Exercise: Once the line containing "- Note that" is found in the entries below, restate it and each following line word for word, stopping after the line containing "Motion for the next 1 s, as".

*** Opening Supplied data ***

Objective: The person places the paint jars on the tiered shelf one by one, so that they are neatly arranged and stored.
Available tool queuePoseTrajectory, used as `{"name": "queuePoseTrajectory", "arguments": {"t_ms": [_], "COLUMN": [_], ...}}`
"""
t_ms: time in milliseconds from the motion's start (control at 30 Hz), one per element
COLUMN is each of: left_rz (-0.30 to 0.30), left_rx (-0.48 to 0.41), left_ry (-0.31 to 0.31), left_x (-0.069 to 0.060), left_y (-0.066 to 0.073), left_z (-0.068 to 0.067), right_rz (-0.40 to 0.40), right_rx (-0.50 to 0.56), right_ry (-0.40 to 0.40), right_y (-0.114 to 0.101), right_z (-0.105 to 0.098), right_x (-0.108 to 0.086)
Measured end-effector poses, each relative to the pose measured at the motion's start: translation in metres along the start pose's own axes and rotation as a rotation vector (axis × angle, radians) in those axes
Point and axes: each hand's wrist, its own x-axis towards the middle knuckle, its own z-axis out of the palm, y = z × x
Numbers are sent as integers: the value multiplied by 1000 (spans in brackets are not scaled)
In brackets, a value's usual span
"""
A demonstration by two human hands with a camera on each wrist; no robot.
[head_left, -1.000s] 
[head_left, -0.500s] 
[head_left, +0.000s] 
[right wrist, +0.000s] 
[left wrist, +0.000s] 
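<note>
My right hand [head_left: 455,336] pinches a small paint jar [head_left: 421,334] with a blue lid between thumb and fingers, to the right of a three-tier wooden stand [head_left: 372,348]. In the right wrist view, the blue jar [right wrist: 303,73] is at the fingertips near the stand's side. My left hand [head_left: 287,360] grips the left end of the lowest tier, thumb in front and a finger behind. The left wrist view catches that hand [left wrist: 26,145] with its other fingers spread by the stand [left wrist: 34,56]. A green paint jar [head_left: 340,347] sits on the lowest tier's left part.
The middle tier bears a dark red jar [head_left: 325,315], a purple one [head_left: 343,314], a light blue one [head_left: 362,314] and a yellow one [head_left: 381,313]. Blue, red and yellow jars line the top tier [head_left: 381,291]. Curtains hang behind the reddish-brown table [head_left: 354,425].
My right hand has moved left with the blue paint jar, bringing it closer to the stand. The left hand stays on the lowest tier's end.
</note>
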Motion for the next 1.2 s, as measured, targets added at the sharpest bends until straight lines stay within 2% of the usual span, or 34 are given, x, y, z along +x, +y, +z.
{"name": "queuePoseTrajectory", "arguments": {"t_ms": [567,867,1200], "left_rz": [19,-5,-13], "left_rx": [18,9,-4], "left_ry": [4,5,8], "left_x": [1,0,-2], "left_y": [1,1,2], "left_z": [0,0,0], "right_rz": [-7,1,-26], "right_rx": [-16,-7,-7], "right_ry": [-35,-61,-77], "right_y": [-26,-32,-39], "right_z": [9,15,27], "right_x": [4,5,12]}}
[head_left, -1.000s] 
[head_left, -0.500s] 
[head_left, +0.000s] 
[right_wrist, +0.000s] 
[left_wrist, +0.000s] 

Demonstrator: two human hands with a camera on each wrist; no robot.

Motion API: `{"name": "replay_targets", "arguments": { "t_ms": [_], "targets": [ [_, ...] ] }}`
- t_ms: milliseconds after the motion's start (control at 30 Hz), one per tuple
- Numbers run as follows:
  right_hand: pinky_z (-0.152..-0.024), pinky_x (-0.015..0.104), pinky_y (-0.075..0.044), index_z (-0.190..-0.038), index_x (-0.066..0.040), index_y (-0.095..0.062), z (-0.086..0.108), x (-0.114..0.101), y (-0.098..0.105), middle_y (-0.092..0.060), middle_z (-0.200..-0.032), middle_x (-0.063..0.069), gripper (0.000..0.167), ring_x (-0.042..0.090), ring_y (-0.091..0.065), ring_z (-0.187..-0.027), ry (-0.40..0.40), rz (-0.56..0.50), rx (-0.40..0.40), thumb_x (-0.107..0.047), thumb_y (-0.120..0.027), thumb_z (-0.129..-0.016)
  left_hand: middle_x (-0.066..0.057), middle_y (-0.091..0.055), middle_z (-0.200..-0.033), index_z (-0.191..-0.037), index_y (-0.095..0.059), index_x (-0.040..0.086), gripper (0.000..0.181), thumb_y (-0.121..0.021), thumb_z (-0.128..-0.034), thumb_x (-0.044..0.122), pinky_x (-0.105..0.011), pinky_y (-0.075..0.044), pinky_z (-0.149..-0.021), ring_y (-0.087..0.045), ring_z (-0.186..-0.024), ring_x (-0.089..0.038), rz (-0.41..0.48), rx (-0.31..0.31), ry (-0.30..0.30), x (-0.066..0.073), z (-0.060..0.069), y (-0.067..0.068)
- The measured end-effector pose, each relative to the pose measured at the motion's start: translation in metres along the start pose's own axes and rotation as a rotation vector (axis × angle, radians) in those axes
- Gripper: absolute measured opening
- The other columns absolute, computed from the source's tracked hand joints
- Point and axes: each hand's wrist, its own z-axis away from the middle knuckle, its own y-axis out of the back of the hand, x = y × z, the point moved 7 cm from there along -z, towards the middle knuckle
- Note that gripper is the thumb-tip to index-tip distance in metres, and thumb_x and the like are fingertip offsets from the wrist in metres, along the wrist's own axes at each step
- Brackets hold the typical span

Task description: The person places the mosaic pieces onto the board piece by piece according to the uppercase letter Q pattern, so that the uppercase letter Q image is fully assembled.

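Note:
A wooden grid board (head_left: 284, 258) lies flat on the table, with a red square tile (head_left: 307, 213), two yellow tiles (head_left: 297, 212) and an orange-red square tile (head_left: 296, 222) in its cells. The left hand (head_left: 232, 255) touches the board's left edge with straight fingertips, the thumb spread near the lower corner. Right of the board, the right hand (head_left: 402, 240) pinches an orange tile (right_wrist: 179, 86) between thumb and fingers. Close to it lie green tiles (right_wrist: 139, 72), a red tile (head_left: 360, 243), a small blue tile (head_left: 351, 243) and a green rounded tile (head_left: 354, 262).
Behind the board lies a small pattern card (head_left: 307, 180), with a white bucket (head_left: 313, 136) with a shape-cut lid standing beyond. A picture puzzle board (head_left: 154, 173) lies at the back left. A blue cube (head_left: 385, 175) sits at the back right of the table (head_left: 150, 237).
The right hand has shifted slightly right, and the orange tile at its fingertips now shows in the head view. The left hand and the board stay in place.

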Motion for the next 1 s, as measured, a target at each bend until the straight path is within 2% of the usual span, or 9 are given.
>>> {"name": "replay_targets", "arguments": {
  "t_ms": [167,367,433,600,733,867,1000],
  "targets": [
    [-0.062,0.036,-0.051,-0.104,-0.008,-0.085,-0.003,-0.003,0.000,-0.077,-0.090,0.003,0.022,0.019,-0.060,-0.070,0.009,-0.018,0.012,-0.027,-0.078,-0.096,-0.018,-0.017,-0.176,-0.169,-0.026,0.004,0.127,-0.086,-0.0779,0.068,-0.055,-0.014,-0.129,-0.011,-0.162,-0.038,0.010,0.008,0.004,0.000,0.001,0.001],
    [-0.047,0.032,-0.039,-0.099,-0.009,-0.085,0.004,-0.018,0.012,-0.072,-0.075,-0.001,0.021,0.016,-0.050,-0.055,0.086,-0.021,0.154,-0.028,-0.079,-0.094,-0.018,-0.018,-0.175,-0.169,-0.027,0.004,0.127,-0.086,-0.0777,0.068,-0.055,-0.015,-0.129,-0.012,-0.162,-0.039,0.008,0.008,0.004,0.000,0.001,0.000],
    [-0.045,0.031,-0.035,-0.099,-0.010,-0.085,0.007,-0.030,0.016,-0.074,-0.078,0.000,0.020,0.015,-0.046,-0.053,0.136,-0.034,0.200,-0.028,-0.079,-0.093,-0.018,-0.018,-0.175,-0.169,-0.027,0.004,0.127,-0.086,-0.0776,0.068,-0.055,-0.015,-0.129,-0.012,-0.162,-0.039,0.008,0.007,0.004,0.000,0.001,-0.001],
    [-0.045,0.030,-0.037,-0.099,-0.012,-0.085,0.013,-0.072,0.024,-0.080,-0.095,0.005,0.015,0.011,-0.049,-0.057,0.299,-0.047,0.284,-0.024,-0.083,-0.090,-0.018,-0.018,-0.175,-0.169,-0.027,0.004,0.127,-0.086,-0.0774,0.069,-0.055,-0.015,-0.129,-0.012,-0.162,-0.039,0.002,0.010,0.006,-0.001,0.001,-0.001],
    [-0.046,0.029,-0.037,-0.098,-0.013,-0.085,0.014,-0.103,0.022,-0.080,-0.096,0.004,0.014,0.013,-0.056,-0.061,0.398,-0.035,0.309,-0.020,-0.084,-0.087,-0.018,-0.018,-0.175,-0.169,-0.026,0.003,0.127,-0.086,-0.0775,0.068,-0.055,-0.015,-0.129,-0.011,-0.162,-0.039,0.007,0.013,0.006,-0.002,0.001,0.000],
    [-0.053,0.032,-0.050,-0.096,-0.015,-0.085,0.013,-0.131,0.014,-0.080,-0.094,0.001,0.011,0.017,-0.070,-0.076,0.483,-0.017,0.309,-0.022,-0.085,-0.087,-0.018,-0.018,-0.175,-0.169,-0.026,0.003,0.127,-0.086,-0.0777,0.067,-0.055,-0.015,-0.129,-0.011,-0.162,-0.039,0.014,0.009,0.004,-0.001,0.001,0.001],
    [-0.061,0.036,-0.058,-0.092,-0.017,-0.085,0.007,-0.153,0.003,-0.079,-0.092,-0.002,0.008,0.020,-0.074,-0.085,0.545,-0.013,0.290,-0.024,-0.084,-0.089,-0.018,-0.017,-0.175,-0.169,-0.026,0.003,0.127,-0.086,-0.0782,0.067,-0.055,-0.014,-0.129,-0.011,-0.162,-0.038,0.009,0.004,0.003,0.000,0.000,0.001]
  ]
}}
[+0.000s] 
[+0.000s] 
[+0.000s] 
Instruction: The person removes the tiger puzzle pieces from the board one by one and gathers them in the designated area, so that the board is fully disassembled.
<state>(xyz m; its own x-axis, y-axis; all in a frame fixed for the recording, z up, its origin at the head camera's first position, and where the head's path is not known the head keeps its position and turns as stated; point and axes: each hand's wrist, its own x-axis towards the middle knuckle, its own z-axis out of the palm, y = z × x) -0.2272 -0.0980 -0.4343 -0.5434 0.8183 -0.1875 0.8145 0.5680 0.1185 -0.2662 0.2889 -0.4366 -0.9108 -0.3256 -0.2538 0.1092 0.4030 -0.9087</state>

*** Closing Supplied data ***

Task output:
- Note that gripper is the thumb-tip to index-tip distance in metres, and thumb_x and the like are fingertip offsets from the wrist in metres, along the wrist's own axes at each step
- Brackets hold the typical span

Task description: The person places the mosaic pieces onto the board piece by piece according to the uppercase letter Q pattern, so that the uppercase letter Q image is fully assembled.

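Note:
A wooden grid board (head_left: 284, 258) lies flat on the table, with a red square tile (head_left: 307, 213), two yellow tiles (head_left: 297, 212) and an orange-red square tile (head_left: 296, 222) in its cells. The left hand (head_left: 232, 255) touches the board's left edge with straight fingertips, the thumb spread near the lower corner. Right of the board, the right hand (head_left: 402, 240) pinches an orange tile (right_wrist: 179, 86) between thumb and fingers. Close to it lie green tiles (right_wrist: 139, 72), a red tile (head_left: 360, 243), a small blue tile (head_left: 351, 243) and a green rounded tile (head_left: 354, 262).
Behind the board lies a small pattern card (head_left: 307, 180), with a white bucket (head_left: 313, 136) with a shape-cut lid standing beyond. A picture puzzle board (head_left: 154, 173) lies at the back left. A blue cube (head_left: 385, 175) sits at the back right of the table (head_left: 150, 237).
The right hand has shifted slightly right, and the orange tile at its fingertips now shows in the head view. The left hand and the board stay in place.
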
Motion for the next 1 s, as measured, a target at each bend until the straight path is within 2% of the usual span, or 9 are given.

There's no more to the answer.